**TASK BRIEF**
The reply should hold only the lines from the one with "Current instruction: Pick" through the end of the data, each given exactly.

**SUPPLIED INFORMATION**
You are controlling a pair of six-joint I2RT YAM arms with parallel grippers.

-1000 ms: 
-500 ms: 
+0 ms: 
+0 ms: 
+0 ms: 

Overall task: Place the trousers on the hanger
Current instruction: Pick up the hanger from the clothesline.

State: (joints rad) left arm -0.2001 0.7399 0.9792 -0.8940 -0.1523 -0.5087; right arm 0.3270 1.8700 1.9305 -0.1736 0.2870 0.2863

**ANSWER FOR THIS EXERCISE**
Current instruction: Pick up the hanger from the clothesline.

State: (joints rad) left arm -0.2001 0.7399 0.9792 -0.8940 -0.1523 -0.5087; right arm 0.3270 1.8700 1.9305 -0.1736 0.2870 0.2863

None of the exercise remains to be done.